_To do:_ Exact transcription, pictures omitted: reproduce the listing below.

_Stored data:_
+++++
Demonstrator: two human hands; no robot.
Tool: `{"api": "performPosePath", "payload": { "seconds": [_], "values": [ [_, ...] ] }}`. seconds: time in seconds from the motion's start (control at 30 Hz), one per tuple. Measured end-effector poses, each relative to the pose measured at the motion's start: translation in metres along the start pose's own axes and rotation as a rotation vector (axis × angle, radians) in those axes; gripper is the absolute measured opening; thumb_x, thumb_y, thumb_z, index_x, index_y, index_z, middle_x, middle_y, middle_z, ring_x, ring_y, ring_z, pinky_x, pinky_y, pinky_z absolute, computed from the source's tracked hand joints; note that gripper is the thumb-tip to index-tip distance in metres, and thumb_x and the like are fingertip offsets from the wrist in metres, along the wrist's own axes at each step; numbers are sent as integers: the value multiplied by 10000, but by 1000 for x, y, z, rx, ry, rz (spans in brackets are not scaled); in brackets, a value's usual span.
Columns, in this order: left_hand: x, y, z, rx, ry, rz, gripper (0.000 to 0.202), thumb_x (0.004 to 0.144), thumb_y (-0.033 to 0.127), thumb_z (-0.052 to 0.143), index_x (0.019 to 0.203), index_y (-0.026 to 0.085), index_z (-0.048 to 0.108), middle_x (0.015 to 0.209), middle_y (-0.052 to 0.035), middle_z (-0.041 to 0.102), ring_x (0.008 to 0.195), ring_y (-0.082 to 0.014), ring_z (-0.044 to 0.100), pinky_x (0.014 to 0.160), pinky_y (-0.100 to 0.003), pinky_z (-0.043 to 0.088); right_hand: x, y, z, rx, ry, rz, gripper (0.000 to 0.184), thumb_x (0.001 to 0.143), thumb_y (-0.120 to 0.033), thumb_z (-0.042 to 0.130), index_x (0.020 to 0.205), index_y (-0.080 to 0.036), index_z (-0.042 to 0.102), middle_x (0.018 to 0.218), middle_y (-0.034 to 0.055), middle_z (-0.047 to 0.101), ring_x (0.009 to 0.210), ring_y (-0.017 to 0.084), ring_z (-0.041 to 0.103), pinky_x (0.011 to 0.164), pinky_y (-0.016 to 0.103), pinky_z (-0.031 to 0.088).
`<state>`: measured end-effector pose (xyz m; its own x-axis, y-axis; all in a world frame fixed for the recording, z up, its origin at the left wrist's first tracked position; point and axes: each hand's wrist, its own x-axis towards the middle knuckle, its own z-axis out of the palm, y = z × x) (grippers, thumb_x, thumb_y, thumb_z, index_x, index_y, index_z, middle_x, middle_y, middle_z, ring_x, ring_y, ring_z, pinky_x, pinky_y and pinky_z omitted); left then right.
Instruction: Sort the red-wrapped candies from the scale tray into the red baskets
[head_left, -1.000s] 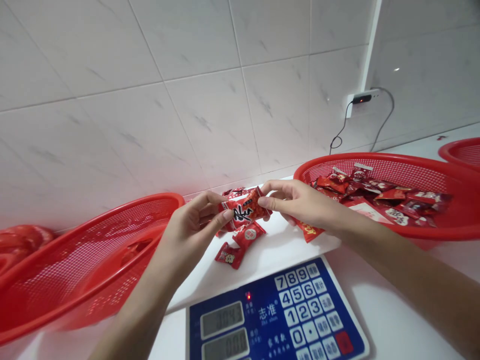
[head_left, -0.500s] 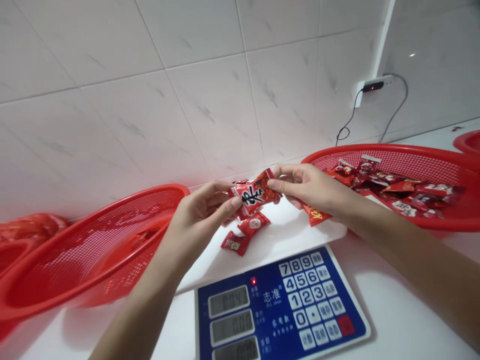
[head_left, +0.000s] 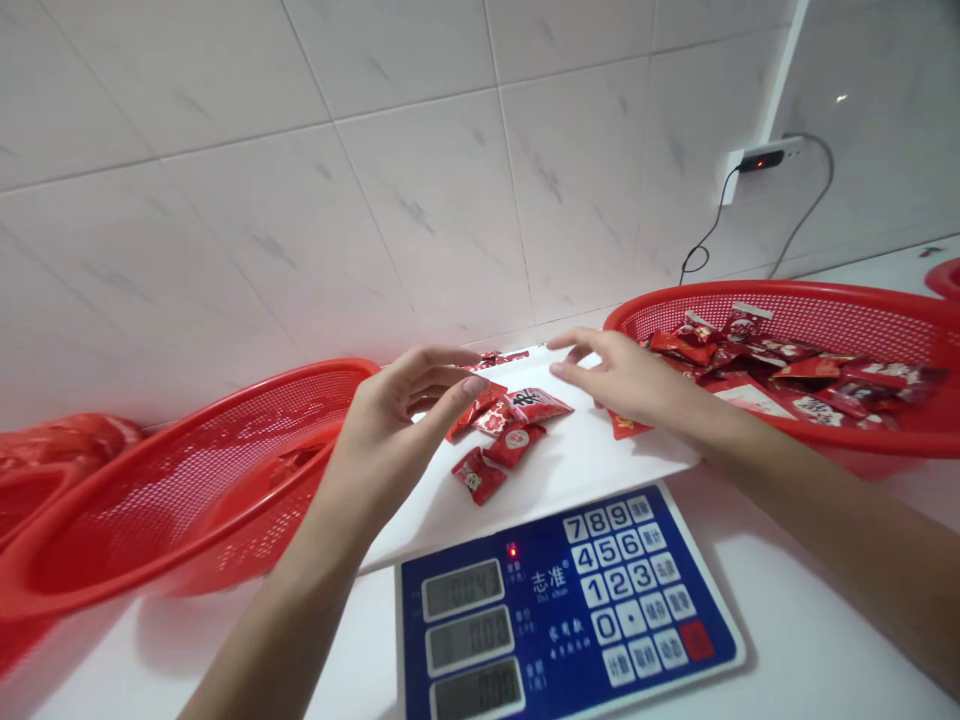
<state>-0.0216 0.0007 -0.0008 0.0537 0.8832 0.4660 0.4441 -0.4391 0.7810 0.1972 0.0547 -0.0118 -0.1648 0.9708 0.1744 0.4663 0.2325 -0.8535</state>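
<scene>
My left hand (head_left: 409, 410) hovers over the left side of the white weighing pan (head_left: 581, 470), thumb and fingers apart with nothing between them. Just beyond its thumb lies a small cluster of red wrapped snacks, among them a larger packet with black lettering (head_left: 536, 404), a packet with a round pale emblem (head_left: 514, 443) and a small packet (head_left: 478, 476) nearest the keypad. My right hand (head_left: 611, 375) is open above the pan's right side. Under it an orange-red packet (head_left: 628, 427) shows partly, the rest hidden by the hand.
The scale's blue panel (head_left: 559, 640) with displays and keys faces me. A red mesh basket (head_left: 750, 292) of wrapped snacks stands on the right, another red basket (head_left: 225, 400) on the left. A socket (head_left: 765, 160) with cables is on the tiled wall.
Both hands have let go of the packet with black lettering, which now lies on the pan among the other snacks. The fingers have opened and the hands stay over the pan.
</scene>
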Motion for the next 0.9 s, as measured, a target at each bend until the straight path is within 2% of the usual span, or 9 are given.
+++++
_Output of the task:_
Demonstrator: two human hands; no robot.
Tool: `{"api": "performPosePath", "payload": { "seconds": [_], "values": [ [_, ...] ] }}`. seconds: time in seconds from the motion's start (control at 30 Hz), one per tuple. Measured end-effector poses, each relative to the pose measured at the motion's start: translation in metres along the start pose's own axes and rotation as a rotation vector (axis × angle, radians) in those axes; gripper is the absolute measured opening; thumb_x, thumb_y, thumb_z, index_x, index_y, index_z, middle_x, middle_y, middle_z, ring_x, ring_y, ring_z, pinky_x, pinky_y, pinky_z absolute, computed from the source's tracked hand joints; note that gripper is the thumb-tip to index-tip distance in metres, and thumb_x and the like are fingertip offsets from the wrist in metres, along the wrist's own axes at each step; numbers are sent as integers: the value multiplied by 10000, but by 1000 for x, y, z, rx, ry, rz (spans in brackets are not scaled); in brackets, a value's usual span.
Columns, in this order: left_hand: x, y, z, rx, ry, rz, gripper (0.000 to 0.202), thumb_x (0.004 to 0.144), thumb_y (-0.033 to 0.127), thumb_z (-0.052 to 0.143), index_x (0.019 to 0.203), index_y (-0.026 to 0.085), index_z (-0.048 to 0.108), middle_x (0.015 to 0.209), middle_y (-0.052 to 0.035), middle_z (-0.041 to 0.102), ring_x (0.008 to 0.195), ring_y (-0.082 to 0.014), ring_z (-0.044 to 0.100), pinky_x (0.014 to 0.160), pinky_y (-0.100 to 0.003), pinky_z (-0.043 to 0.088); right_hand: x, y, z, rx, ry, rz, gripper (0.000 to 0.184), thumb_x (0.001 to 0.143), thumb_y (-0.120 to 0.033), thumb_z (-0.042 to 0.130), index_x (0.020 to 0.205), index_y (-0.080 to 0.036), index_z (-0.042 to 0.102), middle_x (0.018 to 0.218), middle_y (-0.034 to 0.055), middle_z (-0.047 to 0.101), ring_x (0.009 to 0.210), ring_y (-0.017 to 0.084), ring_z (-0.041 to 0.103), pinky_x (0.011 to 0.164), pinky_y (-0.016 to 0.103), pinky_z (-0.031 to 0.088).
`<state>`: measured end-effector pose (xyz m; its own x-axis, y-axis; all in a world frame fixed for the recording, z up, its origin at the left wrist's first tracked position; point and axes: each hand's wrist, its own x-axis towards the middle knuckle, its own z-axis out of the palm, y = z × x) (grippers, thumb_x, thumb_y, thumb_z, index_x, index_y, index_z, middle_x, middle_y, middle_z, ring_x, ring_y, ring_z, pinky_x, pinky_y and pinky_z omitted); left then right.
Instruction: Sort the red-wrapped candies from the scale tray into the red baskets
[head_left, -1.000s] 
[head_left, -0.500s] 
[head_left, +0.000s] 
<state>-0.0216 0.0007 -0.0008 0.0537 0.8832 0.4660 0.4441 -0.4391 0.7810 0.1972 0.0547 -0.0118 -0.1648 0.9708 0.1744 0.4663 0.2325 -0.8535</state>
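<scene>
My left hand (head_left: 409, 410) hovers over the left side of the white weighing pan (head_left: 581, 470), thumb and fingers apart with nothing between them. Just beyond its thumb lies a small cluster of red wrapped snacks, among them a larger packet with black lettering (head_left: 536, 404), a packet with a round pale emblem (head_left: 514, 443) and a small packet (head_left: 478, 476) nearest the keypad. My right hand (head_left: 611, 375) is open above the pan's right side. Under it an orange-red packet (head_left: 628, 427) shows partly, the rest hidden by the hand.
The scale's blue panel (head_left: 559, 640) with displays and keys faces me. A red mesh basket (head_left: 750, 292) of wrapped snacks stands on the right, another red basket (head_left: 225, 400) on the left. A socket (head_left: 765, 160) with cables is on the tiled wall.
Both hands have let go of the packet with black lettering, which now lies on the pan among the other snacks. The fingers have opened and the hands stay over the pan.
</scene>
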Motion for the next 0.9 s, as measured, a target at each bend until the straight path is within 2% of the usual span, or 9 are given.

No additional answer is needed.